Real-world data for lenalidomide maintenance in responding patients of diffuse large B-cell lymphoma

Abstract

Background: Approximately 40% patients of diffuse large B-cell lymphoma (DLBCL) would develop disease recurrence/progression after first-line R-CHOP (rituximab, cyclophosphamide, doxorubicin, vincristine, and prednisone) induction therapy, with highly poor prognosis. An effective strategy to prolong the survival of this patient population is the additional single-drug maintenance therapy. lenalidomide, an immunomodulatory drug with oral activity, has direct anti-tumor activity and indirect effects mediated by multiple immune cells in the tumor microenvironment, such as B, T, natural killer (NK), and dendritic cells. Combining its controllable toxicity, it is promising in long-term maintenance therapy. This study aims at evaluating the clinical effect of lenalidomide maintenance therapy in responding DLBCL patients with R-CHOP treatment.

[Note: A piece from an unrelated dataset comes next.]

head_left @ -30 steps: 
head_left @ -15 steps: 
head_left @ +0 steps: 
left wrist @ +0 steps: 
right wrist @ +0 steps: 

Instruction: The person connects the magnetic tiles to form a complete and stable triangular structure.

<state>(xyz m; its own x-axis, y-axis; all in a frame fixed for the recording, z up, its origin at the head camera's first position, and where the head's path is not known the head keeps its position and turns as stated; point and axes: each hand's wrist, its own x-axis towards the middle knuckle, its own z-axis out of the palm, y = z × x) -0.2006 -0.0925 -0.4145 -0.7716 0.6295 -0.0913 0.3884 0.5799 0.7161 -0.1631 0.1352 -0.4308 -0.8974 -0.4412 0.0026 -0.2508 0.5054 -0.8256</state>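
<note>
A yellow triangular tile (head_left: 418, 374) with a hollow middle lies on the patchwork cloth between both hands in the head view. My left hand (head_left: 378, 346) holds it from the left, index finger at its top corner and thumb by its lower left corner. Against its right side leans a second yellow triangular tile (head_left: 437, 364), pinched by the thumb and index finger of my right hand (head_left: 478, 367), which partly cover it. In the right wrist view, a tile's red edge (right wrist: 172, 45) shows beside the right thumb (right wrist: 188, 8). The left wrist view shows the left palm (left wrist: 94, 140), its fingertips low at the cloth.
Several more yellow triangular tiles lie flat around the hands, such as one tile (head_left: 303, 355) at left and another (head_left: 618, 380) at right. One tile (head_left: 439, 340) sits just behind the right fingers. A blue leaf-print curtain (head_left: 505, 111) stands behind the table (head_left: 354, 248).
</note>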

Methods: This retrospective study was devised in DLBCL cases who obtained complete response (CR) or partial response (PR) following 6-8 cycles of R-CHOP treatment between January 1, 2015 and July 31, 2019. Patients (n = 141) included were respectively assigned to receive lenalidomide maintenance treatment (lenalidomide, n = 50) and drug-free maintenance treatment (control, n = 91) after CR/PR. lenalidomide was provided orally at 25 mg/day for 10 days, with a cycle of 21 days and a treatment course of 2 years. Progression-free survival (PFS) was taken as the primary outcome.

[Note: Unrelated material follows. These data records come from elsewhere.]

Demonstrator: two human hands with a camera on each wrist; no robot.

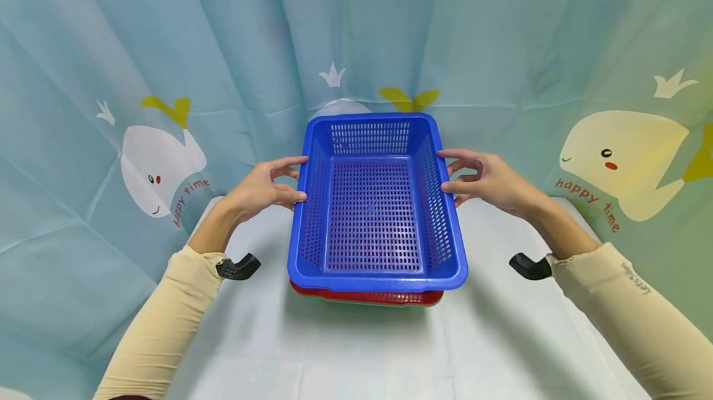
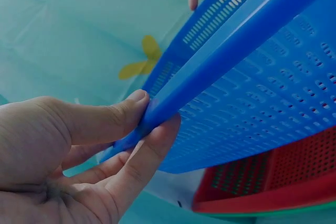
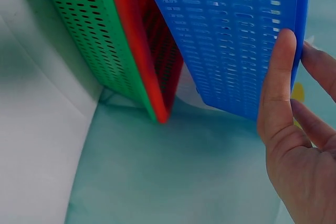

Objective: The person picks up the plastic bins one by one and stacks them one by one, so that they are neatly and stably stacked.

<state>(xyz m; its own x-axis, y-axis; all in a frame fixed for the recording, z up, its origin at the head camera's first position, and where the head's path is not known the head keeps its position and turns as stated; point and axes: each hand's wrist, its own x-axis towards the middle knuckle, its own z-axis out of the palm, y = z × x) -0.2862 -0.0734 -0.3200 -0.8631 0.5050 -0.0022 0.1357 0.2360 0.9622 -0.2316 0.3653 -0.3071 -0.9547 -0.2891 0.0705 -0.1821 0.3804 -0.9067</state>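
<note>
**Both hands on blue basket, top of 3-basket stack**

L hand [image 1: 262, 188]: at L long rim of blue basket [image 1: 374, 202], approx mid-length. L wrist view shows thumb on top of rim, fingers curled under the lip, so it pinches the rim. Pale long sleeve [image 1: 161, 326] on forearm, black wrist mount [image 1: 239, 267] just below cuff.

Blue basket: perforated plastic, rectangular, open side up, nothing inside. Sits centre of white tabletop [image 1: 356, 350], nested in red basket [image 1: 367, 296]; only red's near rim shows in head view. Green basket [image 3: 89, 40] lies under red, seen clearly in R wrist view. Wrist views show blue's side wall standing away from red's; gap visible on both sides.

R hand [image 1: 487, 180]: at R long rim, opposite the L hand. R wrist view: thumb lies along outer wall up to rim, fingers wrap the rim's far side; gripping.

Backdrop: teal whale-print curtain [image 1: 111, 78], "happy time" lettering.
</note>
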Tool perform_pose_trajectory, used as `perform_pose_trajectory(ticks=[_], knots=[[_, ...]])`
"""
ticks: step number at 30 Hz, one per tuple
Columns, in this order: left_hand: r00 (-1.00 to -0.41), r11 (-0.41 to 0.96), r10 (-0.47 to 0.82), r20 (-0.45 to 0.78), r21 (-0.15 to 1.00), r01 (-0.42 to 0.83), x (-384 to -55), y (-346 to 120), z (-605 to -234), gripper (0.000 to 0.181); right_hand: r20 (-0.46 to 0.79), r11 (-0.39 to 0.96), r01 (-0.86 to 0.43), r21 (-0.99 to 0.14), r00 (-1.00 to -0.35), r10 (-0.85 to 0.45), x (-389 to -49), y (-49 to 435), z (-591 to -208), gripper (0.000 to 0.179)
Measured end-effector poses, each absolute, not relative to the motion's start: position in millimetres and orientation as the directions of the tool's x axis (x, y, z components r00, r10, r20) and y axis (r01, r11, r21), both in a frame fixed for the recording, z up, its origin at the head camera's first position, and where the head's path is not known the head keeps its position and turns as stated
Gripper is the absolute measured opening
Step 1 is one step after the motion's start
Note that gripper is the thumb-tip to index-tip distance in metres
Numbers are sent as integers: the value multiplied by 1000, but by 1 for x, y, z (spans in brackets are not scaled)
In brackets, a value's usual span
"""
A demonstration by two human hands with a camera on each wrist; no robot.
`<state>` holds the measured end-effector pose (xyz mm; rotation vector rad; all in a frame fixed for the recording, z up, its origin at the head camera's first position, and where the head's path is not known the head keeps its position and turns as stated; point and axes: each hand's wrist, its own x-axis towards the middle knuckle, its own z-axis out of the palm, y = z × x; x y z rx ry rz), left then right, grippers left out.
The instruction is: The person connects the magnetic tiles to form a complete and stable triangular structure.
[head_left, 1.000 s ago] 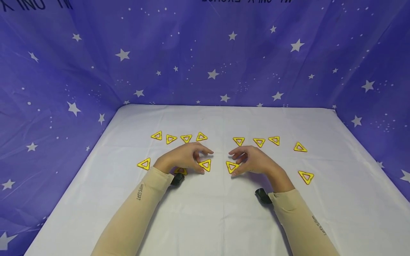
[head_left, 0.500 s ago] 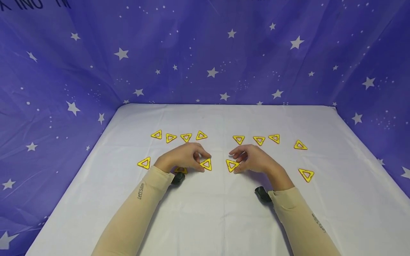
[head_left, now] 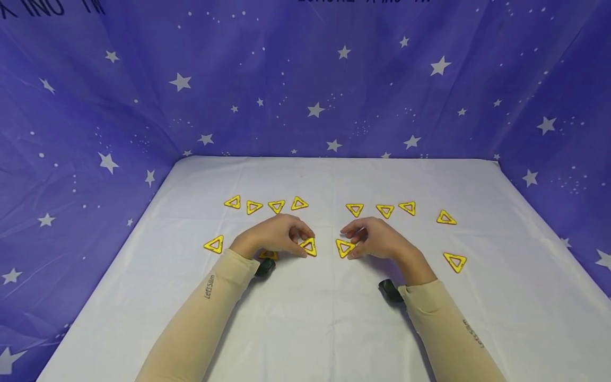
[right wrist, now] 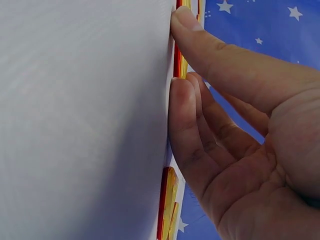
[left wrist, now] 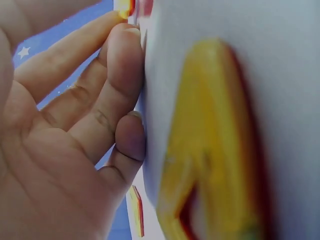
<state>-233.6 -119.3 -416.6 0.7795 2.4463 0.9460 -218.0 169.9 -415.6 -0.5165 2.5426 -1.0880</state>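
My left hand (head_left: 278, 233) pinches a yellow triangular magnetic tile (head_left: 313, 248) with red edges between thumb and index finger, low over the white cloth. At the top of the left wrist view, only a bit of that tile (left wrist: 125, 7) shows beside the fingertips. Across a small gap, my right hand (head_left: 382, 239) has its thumb and fingertips on opposite sides of a matching tile (head_left: 339, 247). The right wrist view catches this tile (right wrist: 180, 57) edge-on between thumb and finger. Another tile (left wrist: 215, 110) lies below the left wrist, partly hidden by it in the head view.
Several like tiles form a row behind the hands, among them one at left (head_left: 254, 207) and one at right (head_left: 355, 209). Single tiles lie outside the left wrist (head_left: 214, 244) and right wrist (head_left: 455, 262). A starry blue curtain (head_left: 267, 69) encloses the white table (head_left: 329, 329).
The left index finger has come down onto its tile, and that tile has shifted slightly right. The right thumb has drawn in a little against its tile; the right hand otherwise stays put.
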Motion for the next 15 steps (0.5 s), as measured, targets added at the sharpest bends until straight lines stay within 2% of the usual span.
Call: perform_pose_trajectory(ticks=[7,15], knots=[[-777,631,615,-136,675,382,-232,-111,-417,41,-147,648,-217,-730,-876,-459,-218,171,-416,51],[-781,648,610,-133,652,394,-225,-95,-415,42,-187,659,-177,-731,-877,-443,-219,171,-415,46]])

Results: Of the total 141 subjects, the median follow-up time was 30.9 months (range, 5.7-68.9 months). The 2-year PFS was 84% (95% CI: 74%-94%) in the lenalidomide group and 53% (95% CI: 43%-63%) in the control group. The median PFS of the lenalidomide group was not reached, and that of the control group was 42.9 months (HR = 0.32; 95% CI: 0.16-0.63; p = 0.001). No remarkable difference in overall survival (OS) between the two groups was indicated (HR = 0.42; 95% CI: 0.16-1.12; p = 0.08). Central nervous system (CNS) recurrence happened in 5 patients (5.5%) of the control group, while none of the patients with lenalidomide had CNS recurrence. Additionally, neutropenia and cutaneous reactions were the most common Grade 1-2 adverse reactions after lenalidomide treatment, and neutropenia was the most frequent Grade 3-4 adverse reaction.

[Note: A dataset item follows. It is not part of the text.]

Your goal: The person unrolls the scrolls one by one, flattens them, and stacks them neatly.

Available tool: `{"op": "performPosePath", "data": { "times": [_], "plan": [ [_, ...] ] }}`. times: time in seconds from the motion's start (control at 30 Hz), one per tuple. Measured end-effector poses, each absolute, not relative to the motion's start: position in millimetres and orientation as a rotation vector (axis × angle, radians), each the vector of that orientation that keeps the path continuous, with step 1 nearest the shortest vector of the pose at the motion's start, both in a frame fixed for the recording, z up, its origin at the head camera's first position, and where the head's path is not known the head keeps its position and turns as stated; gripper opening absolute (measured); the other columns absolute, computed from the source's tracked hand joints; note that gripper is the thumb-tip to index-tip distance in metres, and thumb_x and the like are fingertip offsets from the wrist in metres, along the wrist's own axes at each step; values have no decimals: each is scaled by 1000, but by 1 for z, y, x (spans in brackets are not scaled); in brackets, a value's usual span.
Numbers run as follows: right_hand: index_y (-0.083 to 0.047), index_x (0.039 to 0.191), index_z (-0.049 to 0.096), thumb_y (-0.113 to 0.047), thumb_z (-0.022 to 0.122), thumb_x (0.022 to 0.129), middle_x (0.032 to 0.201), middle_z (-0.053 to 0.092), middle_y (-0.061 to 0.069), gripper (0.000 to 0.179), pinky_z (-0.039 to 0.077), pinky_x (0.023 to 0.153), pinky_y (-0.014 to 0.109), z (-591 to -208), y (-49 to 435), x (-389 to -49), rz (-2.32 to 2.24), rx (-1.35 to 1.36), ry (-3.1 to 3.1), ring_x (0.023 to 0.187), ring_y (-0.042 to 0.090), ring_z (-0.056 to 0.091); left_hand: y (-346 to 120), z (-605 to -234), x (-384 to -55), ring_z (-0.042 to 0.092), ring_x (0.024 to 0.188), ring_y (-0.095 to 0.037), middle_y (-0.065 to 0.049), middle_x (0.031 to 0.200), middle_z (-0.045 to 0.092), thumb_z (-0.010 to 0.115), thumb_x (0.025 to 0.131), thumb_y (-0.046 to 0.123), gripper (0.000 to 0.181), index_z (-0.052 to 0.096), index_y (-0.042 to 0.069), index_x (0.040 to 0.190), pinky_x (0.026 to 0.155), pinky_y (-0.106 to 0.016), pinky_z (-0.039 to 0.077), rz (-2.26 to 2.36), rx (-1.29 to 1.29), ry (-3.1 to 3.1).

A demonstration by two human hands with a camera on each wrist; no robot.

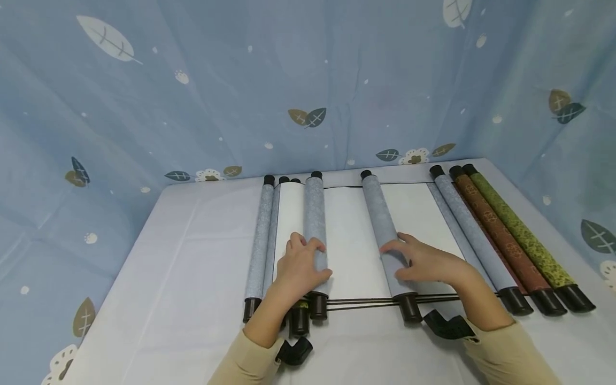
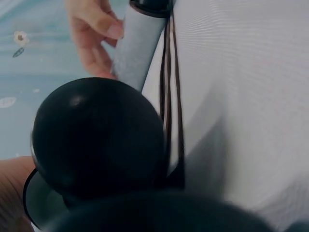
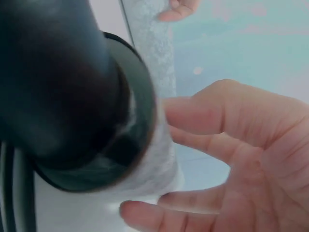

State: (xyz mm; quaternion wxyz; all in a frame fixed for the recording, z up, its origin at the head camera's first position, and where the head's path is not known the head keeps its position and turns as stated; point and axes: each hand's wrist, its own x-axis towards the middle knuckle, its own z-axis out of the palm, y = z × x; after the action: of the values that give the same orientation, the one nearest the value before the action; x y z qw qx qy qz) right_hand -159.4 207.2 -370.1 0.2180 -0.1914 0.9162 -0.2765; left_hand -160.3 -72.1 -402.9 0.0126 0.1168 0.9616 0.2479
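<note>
Two grey-blue rolls with black end knobs lie across a white sheet of scroll paper on the table. My left hand [image 1: 300, 264] grips the left roll [image 1: 315, 206] near its front end, thumb on its right side. My right hand [image 1: 428, 259] holds the right roll [image 1: 377, 206] from its right side, fingers and thumb curved about it. White paper [image 1: 353, 240] stretches between the rolls. In the right wrist view, the fingers [image 3: 198, 113] touch the pale roll [image 3: 161, 164] behind a large dark knob [image 3: 58, 87]. A dark knob [image 2: 96, 135] hides most of the left hand in the left wrist view.
A grey-blue roll [image 1: 474, 230], a brown roll [image 1: 500, 230] and a green roll [image 1: 524, 230] lie on the right. Another grey-blue roll [image 1: 260, 240] lies on the left. Dark cords [image 1: 361, 302] run along the front. A blue leaf-patterned cloth [image 1: 250, 107] hangs behind the white table [image 1: 187, 267].
</note>
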Motion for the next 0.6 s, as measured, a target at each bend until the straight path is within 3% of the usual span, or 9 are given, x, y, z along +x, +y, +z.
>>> {"op": "performPosePath", "data": {
  "times": [0.17,0.33,0.47,0.6],
  "plan": [
    [-6,136,48,-17,63,88,142,29,35,51,43,88,56,-368,216,-159,-787,-610,2477,124,51,40,-77,-400,-162,39,93,-24,-10,106,37,76,74,29,33,63,23,104,53,-31,38,844,398,2940],
    [-2,139,42,-30,68,87,141,38,26,65,40,93,57,-370,219,-157,-857,-627,2423,128,47,36,-82,-395,-162,37,89,-23,-9,101,36,74,78,26,34,68,20,110,55,-30,36,881,437,2889],
    [-4,140,40,-30,72,83,139,38,26,70,48,75,41,-373,219,-156,-904,-572,2407,94,31,56,-85,-392,-162,35,86,-23,-8,98,34,73,80,25,41,66,18,120,54,-29,35,889,451,2856],
    [-4,138,42,-22,74,81,138,34,30,68,44,58,29,-374,221,-155,-968,-521,2385,62,14,47,-86,-388,-160,34,84,-22,-7,96,34,67,81,19,34,69,19,115,54,-29,33,836,446,2863]
  ]
}}
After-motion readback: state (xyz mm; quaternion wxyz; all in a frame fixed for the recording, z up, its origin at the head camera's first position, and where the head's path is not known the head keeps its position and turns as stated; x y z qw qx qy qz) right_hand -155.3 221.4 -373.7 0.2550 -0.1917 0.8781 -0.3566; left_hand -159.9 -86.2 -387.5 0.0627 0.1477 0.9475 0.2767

Conclusion: Two-year lenalidomide maintenance treatment can significantly prolong the PFS of DLBCL patients who obtained CR/PR to first-line R-CHOP treatment.

Keywords: R-CHOP; diffuse large B-cell lymphoma; lenalidomide; maintenance therapy; recurrence.

FIGURE 1

(A) Progression‐free survival (PFS) in all patients. (B) Overall survival (OS) in all patients. (C) The lenalidomide group shows a tendency of better cumulative risk of CNS relapse compared to the control group although their difference is not statistically significant. (D) The PFS is not different between patients with germinal center B‐cell‐like (GCB) type and patients with non‐GCB type in the lenalidomide group. (E) The PFS is not different between patients with GCB type and patients with non‐GCB type in the control group. (F) The PFS of patients who have achieved complete response (CR) is better than those who have achieved partial response (PR). (G) OS after disease progression in the lenalidomide and control groups.

FIGURE 2

Subgroup analysis of progression‐free survival (PFS). HR <1 favors lenalidomide group, HR >1 favors the control group. Abbreviations: CR, complete response; ECOG PS, Eastern Cooperative Oncology Group Performance Status; GCB, germinal center B‐cell like; LDH, lactate dehydrogenase; NCCN‐IPI, National Comprehensive Cancer Network International Prognostic Index; PR, partial response; R‐CHOP, rituximab, cyclophosphamide, doxorubicin, vincristine, and prednisone; ULN, upper limit of normal.